PROBLEM DESCRIPTION: Extract exactly and only the lines of the data below, starting at the line with "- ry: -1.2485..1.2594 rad" and stopping after the final line.

Stored items
....................
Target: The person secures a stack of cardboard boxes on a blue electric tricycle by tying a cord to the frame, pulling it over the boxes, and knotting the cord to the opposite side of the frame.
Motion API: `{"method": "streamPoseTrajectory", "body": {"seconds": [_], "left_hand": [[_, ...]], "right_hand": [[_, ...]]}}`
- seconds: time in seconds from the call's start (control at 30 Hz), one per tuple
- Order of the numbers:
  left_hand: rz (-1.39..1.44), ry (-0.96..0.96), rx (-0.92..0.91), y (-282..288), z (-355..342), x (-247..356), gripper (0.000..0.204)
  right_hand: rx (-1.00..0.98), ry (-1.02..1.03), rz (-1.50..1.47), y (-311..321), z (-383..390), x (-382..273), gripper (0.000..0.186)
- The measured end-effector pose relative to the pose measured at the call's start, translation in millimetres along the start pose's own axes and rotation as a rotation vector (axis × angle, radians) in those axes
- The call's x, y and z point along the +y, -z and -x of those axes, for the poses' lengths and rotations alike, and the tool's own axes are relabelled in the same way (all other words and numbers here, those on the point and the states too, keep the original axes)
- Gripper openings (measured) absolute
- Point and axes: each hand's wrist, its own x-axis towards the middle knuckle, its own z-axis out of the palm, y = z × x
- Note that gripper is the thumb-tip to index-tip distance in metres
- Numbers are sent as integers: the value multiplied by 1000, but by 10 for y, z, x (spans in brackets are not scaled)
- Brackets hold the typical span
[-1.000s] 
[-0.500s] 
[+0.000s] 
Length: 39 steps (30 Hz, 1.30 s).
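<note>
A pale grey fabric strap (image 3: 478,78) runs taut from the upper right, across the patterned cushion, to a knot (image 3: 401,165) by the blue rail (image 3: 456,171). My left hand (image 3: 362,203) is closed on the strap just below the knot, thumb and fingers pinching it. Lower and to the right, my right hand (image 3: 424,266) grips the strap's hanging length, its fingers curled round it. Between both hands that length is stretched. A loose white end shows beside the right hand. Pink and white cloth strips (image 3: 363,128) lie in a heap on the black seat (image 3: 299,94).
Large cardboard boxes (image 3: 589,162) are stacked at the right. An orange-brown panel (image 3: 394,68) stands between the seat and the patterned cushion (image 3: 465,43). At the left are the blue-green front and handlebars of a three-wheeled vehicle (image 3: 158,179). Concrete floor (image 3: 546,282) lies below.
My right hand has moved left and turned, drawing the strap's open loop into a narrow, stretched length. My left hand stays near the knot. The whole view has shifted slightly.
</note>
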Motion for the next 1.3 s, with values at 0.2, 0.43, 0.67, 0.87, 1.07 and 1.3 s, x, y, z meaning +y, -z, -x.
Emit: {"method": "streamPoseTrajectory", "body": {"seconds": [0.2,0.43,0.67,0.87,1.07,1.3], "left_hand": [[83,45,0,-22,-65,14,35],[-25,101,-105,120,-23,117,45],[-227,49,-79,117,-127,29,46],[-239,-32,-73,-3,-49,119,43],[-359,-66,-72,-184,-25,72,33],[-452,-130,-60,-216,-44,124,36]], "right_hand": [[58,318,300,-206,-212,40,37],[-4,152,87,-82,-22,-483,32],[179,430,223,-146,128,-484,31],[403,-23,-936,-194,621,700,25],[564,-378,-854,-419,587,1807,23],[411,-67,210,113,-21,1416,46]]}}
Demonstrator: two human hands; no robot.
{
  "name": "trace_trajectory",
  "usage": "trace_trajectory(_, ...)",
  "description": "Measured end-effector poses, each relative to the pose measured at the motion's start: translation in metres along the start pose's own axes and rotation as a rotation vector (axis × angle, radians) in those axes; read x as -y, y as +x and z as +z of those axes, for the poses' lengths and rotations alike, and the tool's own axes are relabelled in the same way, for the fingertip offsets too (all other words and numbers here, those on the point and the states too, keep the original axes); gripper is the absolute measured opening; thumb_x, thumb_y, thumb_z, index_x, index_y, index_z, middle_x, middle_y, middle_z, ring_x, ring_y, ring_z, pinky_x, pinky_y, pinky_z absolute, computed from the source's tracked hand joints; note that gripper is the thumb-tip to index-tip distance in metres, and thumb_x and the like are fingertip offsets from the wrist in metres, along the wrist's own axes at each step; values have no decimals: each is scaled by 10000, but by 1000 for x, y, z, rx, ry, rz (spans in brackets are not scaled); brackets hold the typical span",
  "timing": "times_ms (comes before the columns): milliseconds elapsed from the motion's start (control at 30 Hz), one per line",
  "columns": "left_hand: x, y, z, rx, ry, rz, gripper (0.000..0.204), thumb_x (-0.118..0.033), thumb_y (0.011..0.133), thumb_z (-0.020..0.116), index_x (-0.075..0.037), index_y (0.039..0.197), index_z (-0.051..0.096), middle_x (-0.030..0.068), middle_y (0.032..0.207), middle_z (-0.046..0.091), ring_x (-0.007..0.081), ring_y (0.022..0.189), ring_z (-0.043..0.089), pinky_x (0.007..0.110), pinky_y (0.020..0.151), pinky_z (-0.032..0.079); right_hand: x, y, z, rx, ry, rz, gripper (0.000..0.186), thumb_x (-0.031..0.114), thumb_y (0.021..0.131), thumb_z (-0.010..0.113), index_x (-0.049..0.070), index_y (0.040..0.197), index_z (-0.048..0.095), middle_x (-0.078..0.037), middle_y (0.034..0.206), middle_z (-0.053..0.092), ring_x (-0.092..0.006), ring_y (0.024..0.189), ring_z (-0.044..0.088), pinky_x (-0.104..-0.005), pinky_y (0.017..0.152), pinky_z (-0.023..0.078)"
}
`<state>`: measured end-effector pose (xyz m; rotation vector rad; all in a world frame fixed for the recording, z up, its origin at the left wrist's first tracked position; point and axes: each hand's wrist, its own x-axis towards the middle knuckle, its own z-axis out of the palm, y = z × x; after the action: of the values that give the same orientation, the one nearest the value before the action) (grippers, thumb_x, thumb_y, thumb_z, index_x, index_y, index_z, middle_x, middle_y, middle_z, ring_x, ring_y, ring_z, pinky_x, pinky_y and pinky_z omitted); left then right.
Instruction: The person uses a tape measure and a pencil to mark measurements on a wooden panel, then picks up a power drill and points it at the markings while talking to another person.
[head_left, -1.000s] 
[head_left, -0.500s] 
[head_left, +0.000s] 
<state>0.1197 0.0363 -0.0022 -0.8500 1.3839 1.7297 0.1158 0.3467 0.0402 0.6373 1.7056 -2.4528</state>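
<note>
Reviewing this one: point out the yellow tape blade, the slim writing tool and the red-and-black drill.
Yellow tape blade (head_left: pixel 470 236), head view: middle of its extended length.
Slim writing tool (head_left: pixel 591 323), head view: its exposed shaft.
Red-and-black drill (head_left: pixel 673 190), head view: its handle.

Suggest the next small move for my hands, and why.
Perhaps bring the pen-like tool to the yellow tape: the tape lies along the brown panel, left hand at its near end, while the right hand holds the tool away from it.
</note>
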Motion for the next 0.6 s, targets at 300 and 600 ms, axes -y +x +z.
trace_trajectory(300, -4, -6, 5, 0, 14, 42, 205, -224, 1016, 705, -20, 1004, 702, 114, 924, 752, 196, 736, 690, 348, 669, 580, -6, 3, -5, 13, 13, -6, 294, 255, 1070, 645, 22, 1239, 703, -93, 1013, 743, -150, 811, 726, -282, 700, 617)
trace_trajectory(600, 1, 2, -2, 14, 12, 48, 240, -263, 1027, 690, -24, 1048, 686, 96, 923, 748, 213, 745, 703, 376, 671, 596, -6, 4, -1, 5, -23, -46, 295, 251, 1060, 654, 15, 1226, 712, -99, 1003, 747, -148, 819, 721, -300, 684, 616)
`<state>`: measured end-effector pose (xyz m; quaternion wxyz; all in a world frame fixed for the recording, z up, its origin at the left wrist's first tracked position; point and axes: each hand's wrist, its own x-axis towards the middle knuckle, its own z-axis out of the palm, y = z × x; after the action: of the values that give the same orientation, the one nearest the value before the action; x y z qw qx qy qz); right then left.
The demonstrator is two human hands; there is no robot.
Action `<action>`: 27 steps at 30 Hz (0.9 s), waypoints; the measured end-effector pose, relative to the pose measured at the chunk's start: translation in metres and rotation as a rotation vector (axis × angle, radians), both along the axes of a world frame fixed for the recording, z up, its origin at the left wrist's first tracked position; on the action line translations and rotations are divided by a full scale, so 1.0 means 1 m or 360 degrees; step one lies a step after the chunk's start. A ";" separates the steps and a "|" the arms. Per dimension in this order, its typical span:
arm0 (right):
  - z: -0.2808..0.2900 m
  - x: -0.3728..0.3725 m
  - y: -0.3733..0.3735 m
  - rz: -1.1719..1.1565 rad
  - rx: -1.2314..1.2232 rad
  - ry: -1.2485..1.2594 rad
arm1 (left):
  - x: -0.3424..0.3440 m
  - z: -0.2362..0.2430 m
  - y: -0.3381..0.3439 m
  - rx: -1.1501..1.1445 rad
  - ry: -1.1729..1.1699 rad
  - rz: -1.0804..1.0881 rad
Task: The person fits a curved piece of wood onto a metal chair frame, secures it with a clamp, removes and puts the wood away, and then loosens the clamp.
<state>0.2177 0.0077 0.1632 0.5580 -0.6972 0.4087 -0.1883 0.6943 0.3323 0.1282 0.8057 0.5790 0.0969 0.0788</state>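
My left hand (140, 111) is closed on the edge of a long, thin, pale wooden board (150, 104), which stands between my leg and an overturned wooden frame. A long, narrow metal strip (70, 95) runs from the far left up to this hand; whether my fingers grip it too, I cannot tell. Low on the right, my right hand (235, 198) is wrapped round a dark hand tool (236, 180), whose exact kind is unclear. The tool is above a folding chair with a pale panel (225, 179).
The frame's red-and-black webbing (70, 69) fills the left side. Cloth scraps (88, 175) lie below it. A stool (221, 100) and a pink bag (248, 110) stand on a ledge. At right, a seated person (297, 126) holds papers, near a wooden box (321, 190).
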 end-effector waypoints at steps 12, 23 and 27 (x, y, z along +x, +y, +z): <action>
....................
RESPONSE:
  - ry: -1.2485..1.2594 rad
arm1 (left):
  - x: -0.3424..0.3440 m
  - z: -0.2362..0.2430 m
  - y: -0.3381..0.3439 m
  - rx: -1.1501..1.1445 rad
  - ry: -1.1729..1.1699 rad
  - rz: -1.0804..1.0881 rad
Task: The person fits a curved piece of wood onto a metal chair frame, secures it with a clamp, removes and puts the wood away, and then loosens the clamp.
<state>0.2177 0.0077 0.1632 0.5580 -0.6972 0.4087 -0.1883 0.6943 0.3323 0.1282 0.8057 0.5790 0.0969 0.0788</state>
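My left hand (140, 111) is closed on the edge of a long, thin, pale wooden board (150, 104), which stands between my leg and an overturned wooden frame. A long, narrow metal strip (70, 95) runs from the far left up to this hand; whether my fingers grip it too, I cannot tell. Low on the right, my right hand (235, 198) is wrapped round a dark hand tool (236, 180), whose exact kind is unclear. The tool is above a folding chair with a pale panel (225, 179).
The frame's red-and-black webbing (70, 69) fills the left side. Cloth scraps (88, 175) lie below it. A stool (221, 100) and a pink bag (248, 110) stand on a ledge. At right, a seated person (297, 126) holds papers, near a wooden box (321, 190).
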 end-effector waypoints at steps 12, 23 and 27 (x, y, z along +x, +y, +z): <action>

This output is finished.